Look through the records that follow. Copy every line containing the word "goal".
*** Opening Input data ***
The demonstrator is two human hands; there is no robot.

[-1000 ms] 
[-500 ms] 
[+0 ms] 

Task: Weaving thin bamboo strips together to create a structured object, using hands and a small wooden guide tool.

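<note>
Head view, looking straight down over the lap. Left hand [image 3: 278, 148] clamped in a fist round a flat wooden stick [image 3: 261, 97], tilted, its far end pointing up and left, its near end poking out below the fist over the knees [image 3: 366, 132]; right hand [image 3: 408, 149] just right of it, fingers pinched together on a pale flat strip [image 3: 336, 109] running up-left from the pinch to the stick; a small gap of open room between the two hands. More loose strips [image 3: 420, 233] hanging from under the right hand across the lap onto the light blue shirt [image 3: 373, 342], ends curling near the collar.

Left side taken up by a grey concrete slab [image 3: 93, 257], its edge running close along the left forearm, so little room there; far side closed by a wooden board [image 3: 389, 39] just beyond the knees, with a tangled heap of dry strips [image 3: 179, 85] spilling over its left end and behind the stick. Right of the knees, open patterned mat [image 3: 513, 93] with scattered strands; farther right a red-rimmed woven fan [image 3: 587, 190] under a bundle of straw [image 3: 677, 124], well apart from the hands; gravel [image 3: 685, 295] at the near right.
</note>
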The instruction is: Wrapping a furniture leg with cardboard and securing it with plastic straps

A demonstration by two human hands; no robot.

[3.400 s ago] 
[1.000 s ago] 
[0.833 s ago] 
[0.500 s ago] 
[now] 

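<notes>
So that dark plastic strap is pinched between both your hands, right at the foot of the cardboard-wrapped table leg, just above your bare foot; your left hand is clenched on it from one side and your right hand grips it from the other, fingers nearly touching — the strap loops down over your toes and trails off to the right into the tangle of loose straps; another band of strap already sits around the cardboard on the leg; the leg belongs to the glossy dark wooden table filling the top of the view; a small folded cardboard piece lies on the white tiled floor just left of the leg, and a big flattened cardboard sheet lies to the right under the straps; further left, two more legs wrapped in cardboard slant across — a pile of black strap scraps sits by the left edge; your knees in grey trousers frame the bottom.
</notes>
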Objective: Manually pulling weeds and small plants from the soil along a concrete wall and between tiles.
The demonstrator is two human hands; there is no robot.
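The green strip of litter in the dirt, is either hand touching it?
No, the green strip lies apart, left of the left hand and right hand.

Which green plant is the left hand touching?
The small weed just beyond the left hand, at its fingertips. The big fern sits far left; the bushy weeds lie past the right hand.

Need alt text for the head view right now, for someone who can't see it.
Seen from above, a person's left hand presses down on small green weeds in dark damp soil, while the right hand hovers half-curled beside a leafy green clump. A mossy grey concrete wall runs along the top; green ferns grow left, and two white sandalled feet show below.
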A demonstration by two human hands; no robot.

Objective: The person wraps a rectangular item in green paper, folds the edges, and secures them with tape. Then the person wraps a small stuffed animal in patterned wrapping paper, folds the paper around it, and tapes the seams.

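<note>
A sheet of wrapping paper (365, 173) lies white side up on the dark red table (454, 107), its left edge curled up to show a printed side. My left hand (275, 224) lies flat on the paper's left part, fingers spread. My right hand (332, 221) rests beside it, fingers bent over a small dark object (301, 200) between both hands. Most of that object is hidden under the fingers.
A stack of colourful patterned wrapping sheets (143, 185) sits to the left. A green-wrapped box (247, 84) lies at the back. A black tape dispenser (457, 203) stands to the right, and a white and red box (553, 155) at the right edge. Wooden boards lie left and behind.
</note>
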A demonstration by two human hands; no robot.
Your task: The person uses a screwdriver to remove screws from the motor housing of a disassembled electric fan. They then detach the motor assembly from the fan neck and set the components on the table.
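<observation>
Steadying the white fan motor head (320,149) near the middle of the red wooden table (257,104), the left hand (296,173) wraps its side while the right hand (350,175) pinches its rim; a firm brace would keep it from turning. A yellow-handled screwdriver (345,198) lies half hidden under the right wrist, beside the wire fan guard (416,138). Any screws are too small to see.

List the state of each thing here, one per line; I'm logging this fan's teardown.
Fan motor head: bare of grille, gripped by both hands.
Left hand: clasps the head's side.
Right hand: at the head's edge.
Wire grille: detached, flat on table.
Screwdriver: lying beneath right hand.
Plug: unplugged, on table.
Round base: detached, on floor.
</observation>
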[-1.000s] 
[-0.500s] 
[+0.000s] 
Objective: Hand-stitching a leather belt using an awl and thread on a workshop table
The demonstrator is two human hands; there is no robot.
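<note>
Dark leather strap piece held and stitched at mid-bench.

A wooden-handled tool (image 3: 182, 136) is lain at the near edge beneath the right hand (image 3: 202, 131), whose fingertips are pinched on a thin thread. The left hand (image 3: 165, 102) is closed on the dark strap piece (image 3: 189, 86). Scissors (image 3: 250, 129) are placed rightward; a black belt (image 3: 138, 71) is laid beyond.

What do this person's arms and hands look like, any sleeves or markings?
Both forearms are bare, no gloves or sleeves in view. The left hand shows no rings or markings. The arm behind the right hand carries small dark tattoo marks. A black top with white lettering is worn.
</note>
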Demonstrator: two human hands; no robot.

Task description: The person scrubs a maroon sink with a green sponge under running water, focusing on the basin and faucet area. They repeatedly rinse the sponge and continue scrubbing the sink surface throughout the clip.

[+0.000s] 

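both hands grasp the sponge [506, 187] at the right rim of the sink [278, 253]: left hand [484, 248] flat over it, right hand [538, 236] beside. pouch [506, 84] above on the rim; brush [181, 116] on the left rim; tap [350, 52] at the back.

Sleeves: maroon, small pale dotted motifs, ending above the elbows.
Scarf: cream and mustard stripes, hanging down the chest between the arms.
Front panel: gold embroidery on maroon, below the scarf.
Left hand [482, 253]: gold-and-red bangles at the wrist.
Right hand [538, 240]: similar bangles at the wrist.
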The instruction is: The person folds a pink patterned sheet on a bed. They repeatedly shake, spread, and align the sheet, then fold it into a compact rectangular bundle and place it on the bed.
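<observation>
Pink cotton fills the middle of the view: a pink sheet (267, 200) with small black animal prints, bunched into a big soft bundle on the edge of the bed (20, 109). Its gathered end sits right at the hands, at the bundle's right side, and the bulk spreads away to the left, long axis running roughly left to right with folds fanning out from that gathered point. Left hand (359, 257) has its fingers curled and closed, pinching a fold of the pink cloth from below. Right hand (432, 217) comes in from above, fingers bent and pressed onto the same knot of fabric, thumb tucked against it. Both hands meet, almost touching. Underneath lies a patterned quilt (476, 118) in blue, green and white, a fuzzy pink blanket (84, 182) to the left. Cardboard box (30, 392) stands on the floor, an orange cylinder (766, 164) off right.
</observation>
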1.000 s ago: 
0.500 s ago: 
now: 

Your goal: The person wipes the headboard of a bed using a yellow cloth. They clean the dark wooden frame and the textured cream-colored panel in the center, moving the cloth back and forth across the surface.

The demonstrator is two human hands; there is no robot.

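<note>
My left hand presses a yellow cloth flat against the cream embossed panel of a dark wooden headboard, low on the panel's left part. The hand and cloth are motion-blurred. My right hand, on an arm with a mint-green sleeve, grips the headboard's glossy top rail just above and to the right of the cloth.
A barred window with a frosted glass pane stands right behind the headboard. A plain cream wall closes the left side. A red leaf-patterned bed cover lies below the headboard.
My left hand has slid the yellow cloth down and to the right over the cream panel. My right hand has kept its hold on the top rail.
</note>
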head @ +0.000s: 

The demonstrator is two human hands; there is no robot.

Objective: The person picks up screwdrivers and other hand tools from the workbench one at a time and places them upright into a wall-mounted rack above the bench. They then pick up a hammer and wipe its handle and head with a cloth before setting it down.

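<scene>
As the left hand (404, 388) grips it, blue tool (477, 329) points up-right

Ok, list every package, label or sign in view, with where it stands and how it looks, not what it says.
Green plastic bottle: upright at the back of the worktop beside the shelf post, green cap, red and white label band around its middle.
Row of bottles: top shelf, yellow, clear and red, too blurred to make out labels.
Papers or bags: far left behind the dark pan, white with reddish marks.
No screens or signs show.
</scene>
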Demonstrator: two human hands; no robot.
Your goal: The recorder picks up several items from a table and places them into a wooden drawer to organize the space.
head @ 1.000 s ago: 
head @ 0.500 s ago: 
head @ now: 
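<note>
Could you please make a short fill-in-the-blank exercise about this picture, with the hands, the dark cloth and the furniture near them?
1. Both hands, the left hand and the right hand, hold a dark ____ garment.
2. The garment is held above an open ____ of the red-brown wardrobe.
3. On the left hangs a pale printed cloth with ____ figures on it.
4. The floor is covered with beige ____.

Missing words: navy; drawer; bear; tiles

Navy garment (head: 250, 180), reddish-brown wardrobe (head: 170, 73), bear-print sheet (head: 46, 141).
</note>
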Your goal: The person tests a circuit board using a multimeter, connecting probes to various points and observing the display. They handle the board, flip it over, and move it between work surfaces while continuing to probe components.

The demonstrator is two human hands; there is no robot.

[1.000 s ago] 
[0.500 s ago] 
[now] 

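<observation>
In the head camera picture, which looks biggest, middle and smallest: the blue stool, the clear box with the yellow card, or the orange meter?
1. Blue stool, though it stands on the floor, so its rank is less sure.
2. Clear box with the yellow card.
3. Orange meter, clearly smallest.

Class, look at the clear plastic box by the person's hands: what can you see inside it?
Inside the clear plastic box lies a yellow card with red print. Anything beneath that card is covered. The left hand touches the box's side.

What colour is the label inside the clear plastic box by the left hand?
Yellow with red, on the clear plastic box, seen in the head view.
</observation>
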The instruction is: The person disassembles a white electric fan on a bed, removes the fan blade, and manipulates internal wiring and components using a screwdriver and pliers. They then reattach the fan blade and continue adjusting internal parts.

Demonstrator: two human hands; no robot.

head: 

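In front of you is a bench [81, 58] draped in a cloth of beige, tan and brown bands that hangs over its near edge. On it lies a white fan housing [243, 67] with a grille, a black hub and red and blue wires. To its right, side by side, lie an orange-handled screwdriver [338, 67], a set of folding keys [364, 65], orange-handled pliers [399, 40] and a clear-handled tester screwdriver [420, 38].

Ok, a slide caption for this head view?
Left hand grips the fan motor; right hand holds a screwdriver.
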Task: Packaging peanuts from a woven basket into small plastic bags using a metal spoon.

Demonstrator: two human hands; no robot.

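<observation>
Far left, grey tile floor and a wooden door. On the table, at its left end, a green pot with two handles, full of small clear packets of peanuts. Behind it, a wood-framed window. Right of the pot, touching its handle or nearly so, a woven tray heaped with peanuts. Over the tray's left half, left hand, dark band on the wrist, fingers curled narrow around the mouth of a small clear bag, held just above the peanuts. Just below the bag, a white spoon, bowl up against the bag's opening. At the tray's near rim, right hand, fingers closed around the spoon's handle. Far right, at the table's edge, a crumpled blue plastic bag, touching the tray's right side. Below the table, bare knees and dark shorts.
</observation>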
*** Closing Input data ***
Response.
Your goal: The person wipes the headboard of a bed using a yellow cloth. They clean the dark wooden frame and the textured cream-colored panel in the center, moving the cloth back and forth across the surface.
Your goal: The recorder picks up several items from a table and places them into a wooden drawer to organize the space.
Your goal: The person tests a circuit board using a multimeter, connecting probes to various points and observing the display. They handle the board, flip it over, and move it between work surfaces while continuing to probe components.

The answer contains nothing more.